Danish owner A.P. Moller – Maersk (Maersk), says first-quarter profit this year was as expected, citing strong container shipping demand and the diverting of vessels around Africa to avoid the Red Sea.

The Copenhagen-based company, viewed as a barometer of world trade, said results were driven by a good performance in terminals and the combination of higher demand and a prolonged Red Sea crisis.

The Danish logistics and shipping group Mærsk has reported that Ebit decreased to $177m in the first quarter of the year, a drop from the same period the year before. Specifically, Ebit decreased by $2.1bn to $177m ($2.3bn).

Its revenue also decreased by $1.9bn to $12.4bn, compared to $14.2bn the same period of 2023, stemming from Ocean, with an increase in logistics and services and in terminals of $33m and $123m, respectively.

The owner posted that Ebitda decreased to $1.6bn compared to $4.0bn in 2023, whilst the company’s underlying profit was $210m ($2.6bn).

The company after delivering a first quarter in line with expectations, showing a strong recovery in earnings compared to the fourth quarter of 2023, raises its expectations for the coming months.

Maersk said it now raises the lower end of its financial guidance with an underlying Ebitda in the range of $4bn and $6bn, and an underlying Ebit in the range of negative $2.0-0.0bn.

With the Red Sea crisis still ongoing, plans are made for the current rerouting south of the Cape of Good Hope to be extended potentially for the remainder of the year, while A.P. Moller – Maersk still expects overcapacity to prevail which implies lower rates during the second half.

Vincent Clerc, chief executive of Maersk, said: “We had a positive start to the year with a first quarter developing precisely as we expected.

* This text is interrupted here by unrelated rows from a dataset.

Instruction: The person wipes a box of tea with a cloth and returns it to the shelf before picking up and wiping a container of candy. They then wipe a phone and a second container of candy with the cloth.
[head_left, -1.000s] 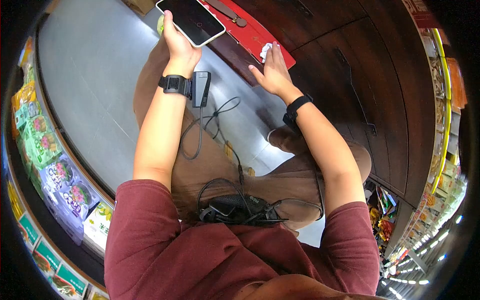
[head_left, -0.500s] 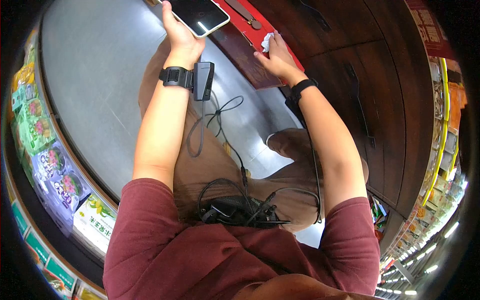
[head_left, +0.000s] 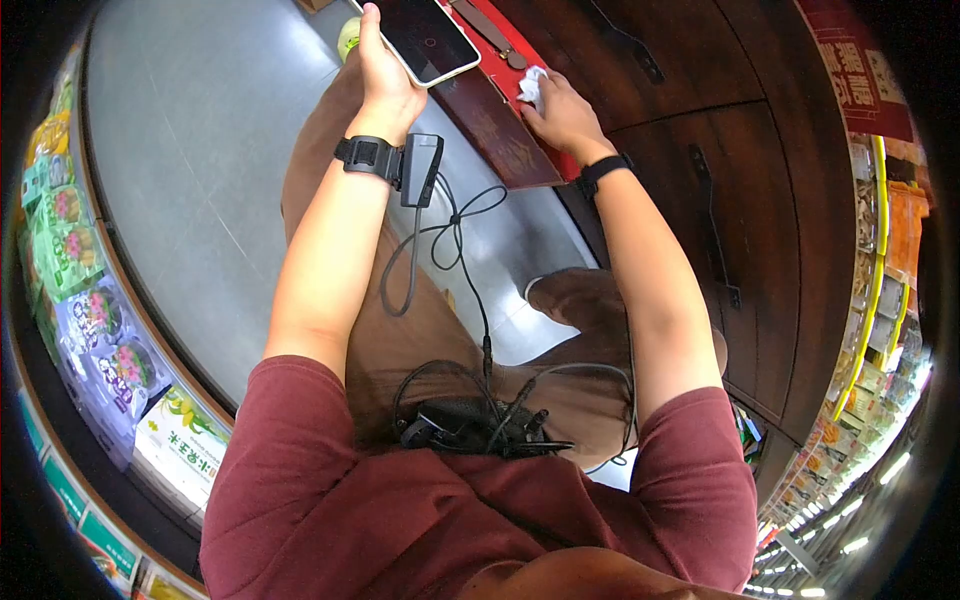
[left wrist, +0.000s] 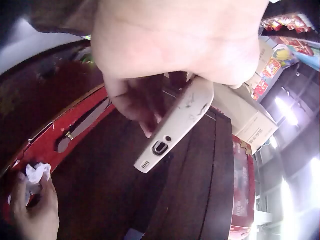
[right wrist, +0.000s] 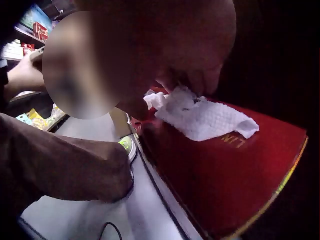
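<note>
In the head view the left hand (head_left: 391, 84) holds a white-edged phone (head_left: 428, 40) with a dark screen, thumb along its side. In the left wrist view the phone's pale edge (left wrist: 172, 130) shows its port. The right hand (head_left: 567, 117) pinches a crumpled white tissue (head_left: 532, 88) against the red top of a box (head_left: 500, 72). In the right wrist view the tissue (right wrist: 200, 117) lies spread over the red surface (right wrist: 220, 180), beneath the curled fingers. A brown strap (head_left: 485, 30) with a round end lies on the box.
Dark wooden drawers (head_left: 690, 140) with black handles stand at the right. A black cable (head_left: 485, 300) hangs between the arms to a black device (head_left: 470, 425) on the lap. Packaged goods (head_left: 100, 320) line the left edge; grey floor (head_left: 200, 150) lies between.
In the head view both hands, the phone and the box shift slightly right. The right fingers, straighter a second ago, are now more bent around the tissue.
</note>
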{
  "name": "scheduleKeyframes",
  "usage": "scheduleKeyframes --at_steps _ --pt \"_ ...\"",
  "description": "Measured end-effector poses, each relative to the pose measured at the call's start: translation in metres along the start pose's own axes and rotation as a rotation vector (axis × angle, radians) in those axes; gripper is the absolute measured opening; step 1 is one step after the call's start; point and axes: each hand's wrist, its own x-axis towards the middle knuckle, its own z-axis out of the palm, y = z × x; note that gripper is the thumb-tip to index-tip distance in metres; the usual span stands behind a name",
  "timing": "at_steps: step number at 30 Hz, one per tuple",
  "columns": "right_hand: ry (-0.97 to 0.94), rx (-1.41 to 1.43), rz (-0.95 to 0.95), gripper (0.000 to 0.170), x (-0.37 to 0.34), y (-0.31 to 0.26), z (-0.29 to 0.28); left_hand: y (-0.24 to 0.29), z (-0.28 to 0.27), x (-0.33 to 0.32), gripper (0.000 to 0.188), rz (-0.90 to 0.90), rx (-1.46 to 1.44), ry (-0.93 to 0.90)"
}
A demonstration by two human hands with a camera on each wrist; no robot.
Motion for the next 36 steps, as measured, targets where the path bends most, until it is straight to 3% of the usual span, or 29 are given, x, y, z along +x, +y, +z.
scheduleKeyframes --at_steps 4,9,12,14,17,19,25,27,30,34,36 --pt "-0.051 -0.058 0.023 0.043 -0.025 0.008 -0.011 -0.005 -0.002 0.004 0.064 0.013 -0.009 0.024" --pt "-0.032 -0.041 0.009 0.034 -0.048 0.011 -0.008 -0.01 0.005 0.001 0.063 0.009 -0.018 0.039" --pt "-0.002 -0.015 0.008 0.036 -0.041 0.011 -0.002 -0.008 0.0 0.002 0.063 0.023 -0.019 0.072" --pt "0.17 0.047 -0.041 0.045 -0.032 0.008 0.0 -0.009 -0.005 0.006 0.063 0.036 -0.025 0.087" --pt "0.19 0.099 -0.118 0.055 -0.006 0.006 0.0 -0.006 -0.003 0.004 0.065 0.056 -0.055 0.148" --pt "0.132 0.151 -0.138 0.06 0.011 0.007 0.003 0.008 0.018 -0.01 0.028 0.169 -0.206 0.158" --pt "0.011 0.163 -0.167 0.062 0.028 0.009 0.005 0.008 -0.002 0.002 0.04 0.174 -0.167 0.105" --pt "0.063 0.128 -0.182 0.062 0.025 0.006 0.007 0.008 -0.005 0.003 0.045 0.094 -0.201 0.082" --pt "0.079 0.044 -0.141 0.052 0.016 0.008 0.002 0.011 -0.007 0.006 0.049 0.002 -0.291 0.065" --pt "-0.028 -0.082 -0.172 0.029 0.007 0.021 -0.008 0.013 -0.005 0.002 0.048 0.005 -0.281 0.085" --pt "-0.118 -0.127 -0.14 0.023 -0.003 0.022 -0.016 0.009 -0.003 0.003 0.048 0.184 -0.161 0.133"
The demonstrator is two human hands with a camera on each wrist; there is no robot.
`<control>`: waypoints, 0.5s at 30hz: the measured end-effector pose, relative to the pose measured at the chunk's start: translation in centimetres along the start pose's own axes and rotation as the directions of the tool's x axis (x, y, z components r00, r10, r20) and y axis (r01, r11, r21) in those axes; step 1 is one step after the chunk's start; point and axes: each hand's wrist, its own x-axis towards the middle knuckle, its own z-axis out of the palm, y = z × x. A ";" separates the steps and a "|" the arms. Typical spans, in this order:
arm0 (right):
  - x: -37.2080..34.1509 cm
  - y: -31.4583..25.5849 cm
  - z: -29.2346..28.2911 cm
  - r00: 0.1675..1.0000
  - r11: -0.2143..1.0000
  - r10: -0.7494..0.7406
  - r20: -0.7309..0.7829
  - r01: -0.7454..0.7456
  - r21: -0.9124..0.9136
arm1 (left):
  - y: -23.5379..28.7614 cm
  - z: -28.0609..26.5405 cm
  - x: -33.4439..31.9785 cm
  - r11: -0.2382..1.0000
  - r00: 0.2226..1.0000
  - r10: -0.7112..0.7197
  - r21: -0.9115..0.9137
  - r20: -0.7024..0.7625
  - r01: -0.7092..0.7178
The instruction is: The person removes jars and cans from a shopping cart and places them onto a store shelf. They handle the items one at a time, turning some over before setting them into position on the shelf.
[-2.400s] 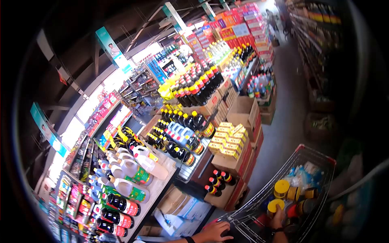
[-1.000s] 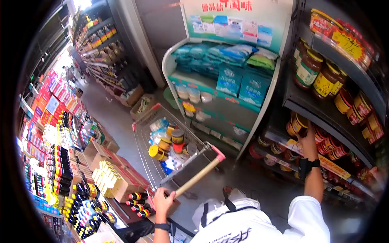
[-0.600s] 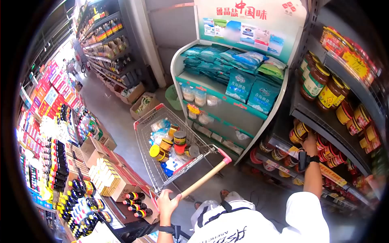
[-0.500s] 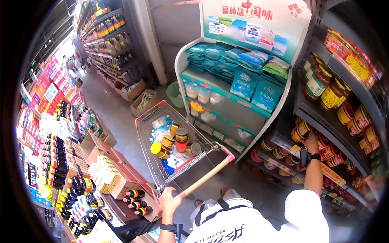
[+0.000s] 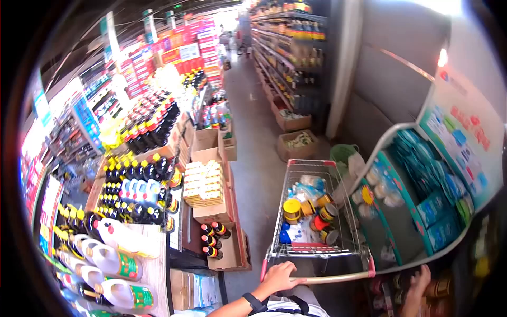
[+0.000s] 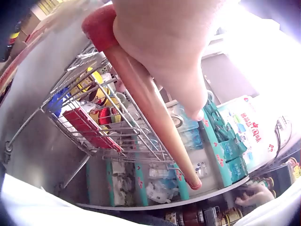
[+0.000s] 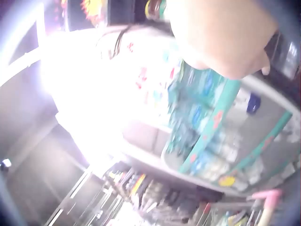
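My left hand (image 5: 279, 277) grips the left end of the tan handle (image 6: 150, 108) of a wire shopping cart (image 5: 317, 253). Inside the cart lie a yellow-lidded jar (image 5: 291, 210), several other jars and some plastic packs (image 5: 309, 186). At the lower right of the head view my right hand (image 5: 417, 288) is held up with nothing in it, beside shelved jars (image 5: 439, 288). Its fingers look loose and slightly bent in the right wrist view, where the back of the hand (image 7: 225, 37) fills the top.
A white rack with teal salt bags (image 5: 441, 232) stands right of the cart. To the left are cartons of yellow boxes (image 5: 203, 182), dark bottles (image 5: 214, 242) and a table with large jugs (image 5: 127, 293). The aisle floor (image 5: 243, 116) runs ahead.
Half a second ago my right hand was at a jar on the right-hand shelf; now it is away from that jar, holding nothing. The head view has swung right, then back left. My left hand stays on the handle.
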 end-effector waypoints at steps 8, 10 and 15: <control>-7.2 2.0 24.2 0.657 0.877 -0.050 0.753 0.390 -0.281 | -0.1 -0.2 0.0 0.988 0.989 -0.118 -0.113 -0.085 0.108; -6.3 4.8 28.7 0.645 0.848 0.075 0.761 0.360 -0.389 | -0.1 -1.0 0.0 0.965 0.978 -0.199 -0.189 -0.067 0.183; -0.3 14.4 39.3 0.541 0.800 0.167 0.824 0.414 -0.434 | -3.3 1.6 -0.1 0.931 0.962 -0.184 -0.350 -0.199 0.106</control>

Demand is trending towards the higher end of our market growth guidance and conditions in the Red Sea remain entrenched. This not only supported a recovery in the first quarter compared to the previous quarter, but also provide an improved outlook for the coming quarters, as we now expect these conditions to stay with us for most of the year.

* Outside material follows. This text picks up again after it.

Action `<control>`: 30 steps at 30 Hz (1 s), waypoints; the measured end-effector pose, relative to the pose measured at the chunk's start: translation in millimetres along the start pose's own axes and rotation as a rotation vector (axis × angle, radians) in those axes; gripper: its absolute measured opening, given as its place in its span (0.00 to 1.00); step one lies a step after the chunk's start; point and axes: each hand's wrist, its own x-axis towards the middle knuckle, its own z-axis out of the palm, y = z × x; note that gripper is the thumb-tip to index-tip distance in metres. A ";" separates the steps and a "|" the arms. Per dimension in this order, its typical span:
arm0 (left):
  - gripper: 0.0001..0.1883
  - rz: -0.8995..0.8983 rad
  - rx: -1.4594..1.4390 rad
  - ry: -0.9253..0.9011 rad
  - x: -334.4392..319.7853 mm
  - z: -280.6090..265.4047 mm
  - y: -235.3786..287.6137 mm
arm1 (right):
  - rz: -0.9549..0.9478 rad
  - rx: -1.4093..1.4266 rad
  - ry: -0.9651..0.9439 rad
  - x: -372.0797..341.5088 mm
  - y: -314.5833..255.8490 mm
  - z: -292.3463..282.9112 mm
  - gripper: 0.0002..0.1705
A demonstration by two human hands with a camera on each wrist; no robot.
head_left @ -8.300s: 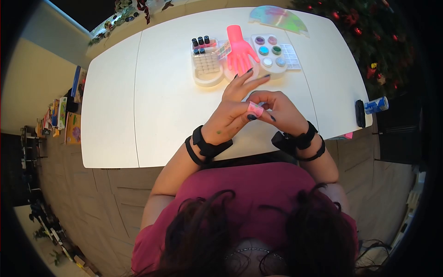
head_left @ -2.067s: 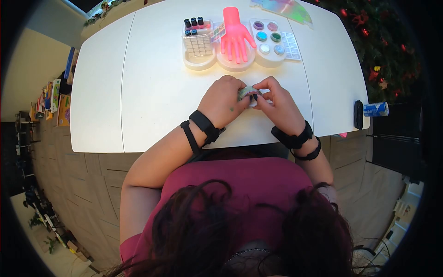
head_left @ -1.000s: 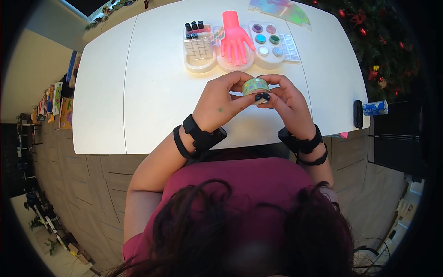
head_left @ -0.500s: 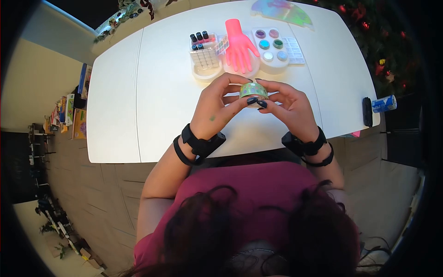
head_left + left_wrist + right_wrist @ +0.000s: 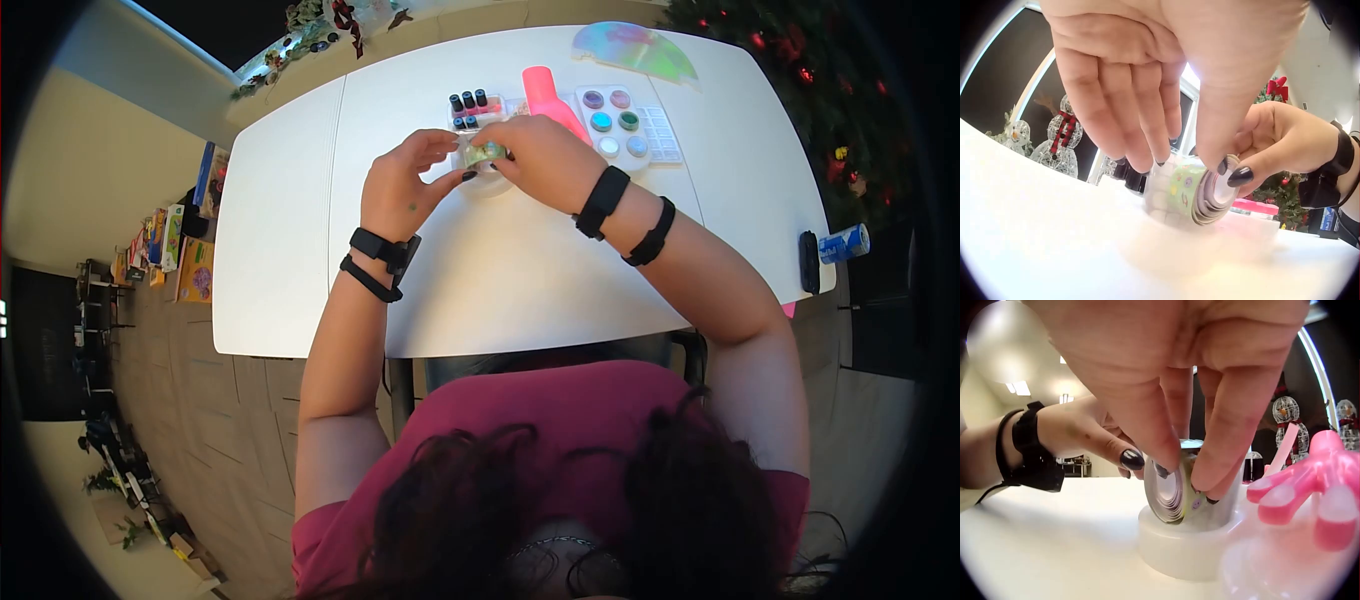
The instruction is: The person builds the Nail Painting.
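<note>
A green sticker roll point(image 5: 487, 153), a coiled strip printed with small pictures, stands on edge over the left round section of a white tray point(image 5: 1179, 553). My right hand point(image 5: 550, 160) pinches it from above, thumb at the coil's open side and fingers on its printed outside. My left hand point(image 5: 400, 190) is beside the roll with fingers straight. Its thumb point(image 5: 1113, 447) points toward the coil, a small gap apart in the right wrist view. Behind the roll is a clear gridded box point(image 5: 1159, 194). A pink model hand point(image 5: 1325, 465) rests to the right, partly covered by my right hand in the head view.
Dark-capped polish bottles point(image 5: 468, 100) stand behind the roll. Several powder pots point(image 5: 601, 121) sit in the tray's right section, with a clear compartment box point(image 5: 660, 135) beside it. An iridescent fan-shaped sheet point(image 5: 635, 50) lies at the back. A black case point(image 5: 809, 262) and blue can point(image 5: 845, 243) are at the right.
Both hands held the sticker roll over the table's front; it has moved forward and left to the tray. The left hand has let go and the right arm has reached across.
</note>
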 end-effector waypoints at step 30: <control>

“However, we still anticipate the high number of new vessels being delivered during this and next year to eventually offset these factors and put the ocean markets under renewed pressure.

“We therefore relentlessly continue to pursue our cost agenda with the aim of rolling back the disruption linked cost in Ocean and restoring margins in Logistics & Services. This work on cost, helped by our strong value proposition, is crucial in supporting our customers through the ongoing volatility and build a more resilient business.”